A Califórnia, o estado mais populoso do país, também exige comprovante de emprego para profissionais de saúde, mas para um adulto com mais de 65 anos não é exigido comprovante de residência.
"A distribuição da vacina é baseada na elegibilidade, independentemente da residência ou status de imigração," declara o Departamento de Saúde da Califórnia.
Embora isso tenha sido aplaudido por ativistas de imigração, uma vez que os indocumentados poderão se proteger com a vacina, a medida abriu espaço para pessoas que não são residentes no estado fazerem fila para receber a imunização.

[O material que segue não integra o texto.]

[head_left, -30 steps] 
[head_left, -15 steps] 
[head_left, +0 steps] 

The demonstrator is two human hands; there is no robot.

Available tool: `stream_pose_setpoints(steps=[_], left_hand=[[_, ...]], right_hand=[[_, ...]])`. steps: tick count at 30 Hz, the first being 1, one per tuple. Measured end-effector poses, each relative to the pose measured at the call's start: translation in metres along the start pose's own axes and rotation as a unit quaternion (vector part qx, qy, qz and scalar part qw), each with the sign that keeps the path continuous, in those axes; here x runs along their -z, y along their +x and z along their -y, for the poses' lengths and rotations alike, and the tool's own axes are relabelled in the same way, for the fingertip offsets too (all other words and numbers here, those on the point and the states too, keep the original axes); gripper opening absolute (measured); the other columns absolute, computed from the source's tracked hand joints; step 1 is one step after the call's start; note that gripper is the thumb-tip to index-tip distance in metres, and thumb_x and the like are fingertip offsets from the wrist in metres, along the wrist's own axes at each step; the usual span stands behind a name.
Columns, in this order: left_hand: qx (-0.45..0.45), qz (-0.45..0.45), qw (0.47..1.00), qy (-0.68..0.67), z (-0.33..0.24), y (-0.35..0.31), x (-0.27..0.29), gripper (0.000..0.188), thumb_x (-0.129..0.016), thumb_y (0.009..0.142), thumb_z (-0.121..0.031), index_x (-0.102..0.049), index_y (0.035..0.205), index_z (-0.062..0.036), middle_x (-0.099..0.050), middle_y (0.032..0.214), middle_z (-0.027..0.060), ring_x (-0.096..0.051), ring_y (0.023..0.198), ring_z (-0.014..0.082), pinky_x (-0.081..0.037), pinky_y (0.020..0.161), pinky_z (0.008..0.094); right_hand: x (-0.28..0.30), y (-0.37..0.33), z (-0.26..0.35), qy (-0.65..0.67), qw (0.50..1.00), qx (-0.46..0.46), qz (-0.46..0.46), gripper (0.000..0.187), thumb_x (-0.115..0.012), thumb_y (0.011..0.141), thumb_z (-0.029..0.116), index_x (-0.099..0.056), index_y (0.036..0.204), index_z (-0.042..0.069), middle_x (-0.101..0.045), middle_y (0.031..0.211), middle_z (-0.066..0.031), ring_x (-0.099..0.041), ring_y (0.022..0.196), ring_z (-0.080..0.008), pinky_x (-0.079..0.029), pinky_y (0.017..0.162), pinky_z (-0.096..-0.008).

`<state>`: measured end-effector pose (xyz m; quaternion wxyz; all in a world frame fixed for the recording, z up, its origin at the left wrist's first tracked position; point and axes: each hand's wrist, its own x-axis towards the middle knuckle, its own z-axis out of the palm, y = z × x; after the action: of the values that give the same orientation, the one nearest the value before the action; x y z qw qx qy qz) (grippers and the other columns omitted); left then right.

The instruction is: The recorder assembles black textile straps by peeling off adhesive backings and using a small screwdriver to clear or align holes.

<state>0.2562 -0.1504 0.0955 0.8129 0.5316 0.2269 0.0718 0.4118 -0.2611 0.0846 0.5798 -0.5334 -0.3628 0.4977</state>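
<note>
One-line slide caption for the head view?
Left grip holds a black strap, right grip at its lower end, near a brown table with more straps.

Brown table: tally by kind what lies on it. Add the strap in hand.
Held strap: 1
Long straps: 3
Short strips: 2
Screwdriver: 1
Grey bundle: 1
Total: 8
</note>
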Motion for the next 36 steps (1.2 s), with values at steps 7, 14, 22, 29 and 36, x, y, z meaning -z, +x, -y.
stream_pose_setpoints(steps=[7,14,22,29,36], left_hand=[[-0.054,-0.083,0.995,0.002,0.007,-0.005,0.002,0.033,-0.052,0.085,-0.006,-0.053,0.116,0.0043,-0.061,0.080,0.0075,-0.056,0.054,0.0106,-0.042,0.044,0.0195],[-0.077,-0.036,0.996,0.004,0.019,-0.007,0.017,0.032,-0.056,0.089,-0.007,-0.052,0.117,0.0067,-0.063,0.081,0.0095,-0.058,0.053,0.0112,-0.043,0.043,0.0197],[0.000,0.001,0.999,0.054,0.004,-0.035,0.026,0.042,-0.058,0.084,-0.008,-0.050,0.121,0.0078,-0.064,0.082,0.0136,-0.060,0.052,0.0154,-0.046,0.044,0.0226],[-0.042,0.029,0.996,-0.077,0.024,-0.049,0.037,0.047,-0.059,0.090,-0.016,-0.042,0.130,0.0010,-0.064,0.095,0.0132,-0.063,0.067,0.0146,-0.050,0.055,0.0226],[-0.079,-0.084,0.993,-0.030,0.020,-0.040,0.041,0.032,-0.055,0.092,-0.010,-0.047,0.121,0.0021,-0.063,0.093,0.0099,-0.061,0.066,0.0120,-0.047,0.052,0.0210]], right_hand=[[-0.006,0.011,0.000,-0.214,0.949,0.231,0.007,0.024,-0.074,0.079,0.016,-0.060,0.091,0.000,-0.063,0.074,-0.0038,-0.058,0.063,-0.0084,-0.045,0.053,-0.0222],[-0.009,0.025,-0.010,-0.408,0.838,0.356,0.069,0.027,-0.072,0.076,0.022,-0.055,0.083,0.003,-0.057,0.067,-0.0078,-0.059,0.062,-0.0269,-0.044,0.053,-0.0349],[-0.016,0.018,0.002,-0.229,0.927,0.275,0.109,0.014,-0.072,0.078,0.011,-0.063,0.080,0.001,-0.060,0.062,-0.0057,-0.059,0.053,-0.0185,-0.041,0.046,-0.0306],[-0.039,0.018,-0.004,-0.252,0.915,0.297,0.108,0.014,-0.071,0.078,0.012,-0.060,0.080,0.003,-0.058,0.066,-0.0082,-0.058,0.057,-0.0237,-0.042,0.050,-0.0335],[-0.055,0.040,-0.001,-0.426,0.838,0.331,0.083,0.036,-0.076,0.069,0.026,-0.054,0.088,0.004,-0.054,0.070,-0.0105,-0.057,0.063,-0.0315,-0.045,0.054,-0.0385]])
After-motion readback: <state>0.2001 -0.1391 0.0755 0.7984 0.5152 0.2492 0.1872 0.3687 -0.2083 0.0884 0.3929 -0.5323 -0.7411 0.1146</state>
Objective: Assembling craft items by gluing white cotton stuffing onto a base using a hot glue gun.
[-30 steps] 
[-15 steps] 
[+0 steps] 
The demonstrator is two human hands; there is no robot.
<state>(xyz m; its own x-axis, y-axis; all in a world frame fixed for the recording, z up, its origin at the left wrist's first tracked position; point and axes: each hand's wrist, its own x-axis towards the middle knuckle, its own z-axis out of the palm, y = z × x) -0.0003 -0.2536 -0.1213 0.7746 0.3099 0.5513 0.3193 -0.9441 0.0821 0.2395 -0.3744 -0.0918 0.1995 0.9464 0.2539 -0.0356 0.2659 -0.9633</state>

Isso levou alguns condados a agir por conta própria: "Estamos exigindo que as pessoas provem que vivem ou trabalham no condado de San Diego e continuarão a fazê-lo no futuro", disse o supervisor de campanha na cidade, Nathan Fletcher.
Diante das reclamações de que existem pessoas que vivem em outros municípios ou do México, ele reconheceu que a verificação da validade dos documentos não é possível devido ao número limitado de funcionários e ao tempo que isso levaria.
A cidade faz fronteira com o estado mexicano de Baja California, onde vivem milhares de cidadãos dos EUA aposentados que estão cruzando a fronteira para receber a vacina.
Mas a passagem entre San Diego e Tijuana faz parte de um fenômeno de "turismo médico" entre os dois países, do qual também se beneficiam os mexicanos.
'Moralmente correto'
Outro estado que tem fronteira com o México, o Texas também está registrando casos de estrangeiros, "com boa posição econômica e contatos", que viajam até lá para se vacinar, segundo autoridades.
A imprensa local publicou investigações que indicam que hospitais "vacinaram algumas dezenas" de mexicanos que afirmam "viver ou estar em Houston" há muito tempo, conforme noticiou a estação de rádio local KPRC.
"Essas vacinas são destinadas aos texanos", disse o governador Greg Abbott. "É preciso ser residente do Texas para receber uma vacina no Texas", acrescentou. Embora o plano inicial seja não pedir identificação, a situação está sendo avaliada.
No entanto, o Departamento de Saúde do estado diz que eles devem seguir as orientações dos Centros de Controle e Prevenção de Doenças do governo federal, que indicam que ninguém deve ser discriminado: "É GRATUITO e não exige comprovante de residência, cidadania ou seguro".
O fato de as autoridades colocarem requisitos para prevenir o "turismo de vacinas" como esses preocupou as organizações que defendem os migrantes indocumentados, mas é algo que também pode afetar as pessoas mais pobres
Thomas Kennedy, coordenador da organização United We Dream na Flórida, disse que restrições como as de seu estado criam "uma barreira cruel e deliberada para muitos residentes da Flórida, incluindo imigrantes sem documentos, mas também para muitas pessoas sem acesso a moradia", que geralmente são trabalhadores essenciais com alto risco de contágio e que não possuem plano de saúde.
"O acesso à vacina deve estar disponível para todos, independentemente de onde vivam ou de seu status de imigração", disse Kennedy à AFP.
A situação já começou a ser tratada na Casa Branca, onde a porta-voz Jen Psaki disse que o governo Joe Biden acredita que "devemos garantir" que todos recebam a vacina, "imigrantes sem documentos também, é claro".
"Não é apenas moralmente correto, mas também garante a segurança das pessoas no país."